Part I, Book 3, Chapter 3
Haphazard Pairings
This chapter depicts the country outing of the Four Bros and Gal Pals. I think you can tell that Hugo is feeling A Way about growing older and yearning for the days of carefree youth, because he romanticizes this outing like you wouldn’t believe. “Delightful years! […] Oh, no matter who you may be, don’t you remember? Have you walked through the bushes, holding aside the branches for the pretty face following behind you?”
It’s a pretty idyllic picture. All the Gal Pals are “exceedingly pretty.” Tholomyès looks good for a prematurely aging manchild, dressed in—and I have to struggle not to laugh—copper-trimmed bell bottoms.
“‘That Tholomyès is amazing!’ said the others, in awe. ‘What trousers!’”
Y’all are too easily impressed. Amazing? This guy? In his goofy bell-bottomed outfit? You are not serious people.
Hugo moves on from Tholomyès’ pants to painting an extensive word picture of Fantine so detailed it becomes creepy. He starts with her “thick blonde hair” and “rosy lips” which, while being very stereotypically “men writing about women,” seems normal enough. She’s got “voluptuously turned-up corners of her mouth.” Okay.
Then we go on, because it’s not enough to know that Fantine is super pretty and you just have to take Hugo’s word for it. No, we must be told, in excruciating detail, about her “fleshy eyelids” and “small arched feet” and how her neck is “supple in the nape” and that there’s a “voluptuous dimple” between her shoulders.

Several paragraphs later (oh yes, this is a very long word painting) Hugo says, “In that very telling space that separates the base of the nose from the upper lip, she had a slight and charming hollow, the mysterious sign of chastity”—UM.

This is the writing of someone who needs to be put on a registry. It is all so much, too much about the exact appearance of what I’m understanding to be a very young girl. There are so many mentions of how “virginal” and “chaste” and “innocent” her beauty is. You can just say “child”! FANTINE IS A CHILD.
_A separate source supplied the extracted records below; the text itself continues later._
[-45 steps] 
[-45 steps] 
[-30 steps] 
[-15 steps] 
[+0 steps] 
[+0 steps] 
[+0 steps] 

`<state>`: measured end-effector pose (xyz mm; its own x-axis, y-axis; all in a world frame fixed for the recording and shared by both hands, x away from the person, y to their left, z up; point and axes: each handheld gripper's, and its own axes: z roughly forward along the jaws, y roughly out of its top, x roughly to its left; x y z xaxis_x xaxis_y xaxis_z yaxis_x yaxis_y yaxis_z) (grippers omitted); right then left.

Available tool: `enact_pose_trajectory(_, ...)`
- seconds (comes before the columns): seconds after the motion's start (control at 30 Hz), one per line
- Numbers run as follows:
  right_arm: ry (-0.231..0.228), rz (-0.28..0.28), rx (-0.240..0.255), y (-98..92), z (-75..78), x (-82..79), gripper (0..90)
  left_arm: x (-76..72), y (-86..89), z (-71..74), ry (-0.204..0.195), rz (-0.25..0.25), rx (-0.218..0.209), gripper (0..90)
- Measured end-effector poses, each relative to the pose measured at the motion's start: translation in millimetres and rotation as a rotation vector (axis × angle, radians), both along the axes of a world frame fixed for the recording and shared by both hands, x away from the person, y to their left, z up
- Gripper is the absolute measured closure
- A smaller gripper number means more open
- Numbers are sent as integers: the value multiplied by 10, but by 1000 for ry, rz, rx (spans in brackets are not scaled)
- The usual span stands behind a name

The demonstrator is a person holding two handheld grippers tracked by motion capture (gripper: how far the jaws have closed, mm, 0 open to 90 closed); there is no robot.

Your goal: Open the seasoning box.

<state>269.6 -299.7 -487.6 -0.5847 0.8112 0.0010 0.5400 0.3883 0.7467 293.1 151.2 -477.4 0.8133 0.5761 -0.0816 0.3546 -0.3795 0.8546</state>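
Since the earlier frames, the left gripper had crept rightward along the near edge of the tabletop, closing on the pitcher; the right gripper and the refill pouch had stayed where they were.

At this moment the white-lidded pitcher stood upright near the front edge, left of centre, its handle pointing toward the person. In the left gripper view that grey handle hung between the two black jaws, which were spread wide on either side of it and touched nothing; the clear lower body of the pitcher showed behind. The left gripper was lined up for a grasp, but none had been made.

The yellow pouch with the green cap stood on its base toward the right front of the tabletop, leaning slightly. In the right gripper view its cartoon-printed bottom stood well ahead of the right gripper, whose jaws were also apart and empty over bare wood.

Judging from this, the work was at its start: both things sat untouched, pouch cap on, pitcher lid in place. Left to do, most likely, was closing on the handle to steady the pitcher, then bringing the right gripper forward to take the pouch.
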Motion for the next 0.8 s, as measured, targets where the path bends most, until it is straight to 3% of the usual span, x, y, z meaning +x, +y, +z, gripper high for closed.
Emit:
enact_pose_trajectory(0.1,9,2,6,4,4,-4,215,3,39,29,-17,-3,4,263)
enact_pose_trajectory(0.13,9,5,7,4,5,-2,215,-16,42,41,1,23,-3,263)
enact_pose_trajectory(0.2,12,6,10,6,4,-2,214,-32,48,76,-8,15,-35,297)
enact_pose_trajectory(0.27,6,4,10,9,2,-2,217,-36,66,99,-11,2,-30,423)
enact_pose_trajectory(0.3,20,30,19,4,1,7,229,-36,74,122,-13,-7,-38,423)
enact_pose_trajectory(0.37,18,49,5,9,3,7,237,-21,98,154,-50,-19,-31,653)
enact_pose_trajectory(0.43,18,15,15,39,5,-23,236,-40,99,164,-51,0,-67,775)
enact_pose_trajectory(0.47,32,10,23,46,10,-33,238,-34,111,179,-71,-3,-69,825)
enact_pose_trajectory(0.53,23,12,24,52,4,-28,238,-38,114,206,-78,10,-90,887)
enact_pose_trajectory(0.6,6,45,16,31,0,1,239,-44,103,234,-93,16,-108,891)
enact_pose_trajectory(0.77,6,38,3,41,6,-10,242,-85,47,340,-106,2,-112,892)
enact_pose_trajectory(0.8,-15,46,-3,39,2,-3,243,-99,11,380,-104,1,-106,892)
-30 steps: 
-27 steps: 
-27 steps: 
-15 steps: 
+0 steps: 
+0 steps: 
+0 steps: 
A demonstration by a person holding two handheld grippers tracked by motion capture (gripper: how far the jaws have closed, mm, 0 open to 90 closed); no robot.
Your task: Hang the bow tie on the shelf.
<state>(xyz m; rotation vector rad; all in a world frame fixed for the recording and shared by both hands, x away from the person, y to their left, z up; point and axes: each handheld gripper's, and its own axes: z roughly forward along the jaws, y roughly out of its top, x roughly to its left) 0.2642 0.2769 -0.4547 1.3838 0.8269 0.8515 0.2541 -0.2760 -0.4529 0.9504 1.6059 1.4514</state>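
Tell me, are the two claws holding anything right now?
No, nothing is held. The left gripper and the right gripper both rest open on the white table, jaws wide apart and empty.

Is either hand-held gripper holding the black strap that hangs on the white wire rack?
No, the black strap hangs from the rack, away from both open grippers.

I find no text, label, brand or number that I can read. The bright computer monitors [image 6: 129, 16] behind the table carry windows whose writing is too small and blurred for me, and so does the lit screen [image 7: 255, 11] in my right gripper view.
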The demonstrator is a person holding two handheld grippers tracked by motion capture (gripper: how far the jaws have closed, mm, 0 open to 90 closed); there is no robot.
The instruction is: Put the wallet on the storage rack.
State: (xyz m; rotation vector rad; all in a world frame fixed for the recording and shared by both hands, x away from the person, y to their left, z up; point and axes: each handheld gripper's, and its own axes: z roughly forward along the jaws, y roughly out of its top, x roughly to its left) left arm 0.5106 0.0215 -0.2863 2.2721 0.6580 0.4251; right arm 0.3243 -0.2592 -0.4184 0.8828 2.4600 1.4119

Above all, “Fantine was beautiful without really being aware of it.” Oh dear, here we have the core of the problem I feel is coming: beauty is power, and one that can be dangerously wielded against its bearer. If you are aware of your beauty and use it, you can get nice things and move in spaces otherwise barred to you and be introduced to people you wouldn’t otherwise and gain money, fame, and/or power. (This is not life advice, just an observation.) Girls unaware of their own beauty (or who have been psychologically beaten into low self-esteem) make themselves vulnerable to those who wish to possess them—and to possess a human being, you have to dehumanize them.
All in all, a disturbing chapter for many reasons. I gotta hand it to Hugo, though, it is still a beautifully written chapter considering he definitely didn’t have all his blood going to his head while writing it.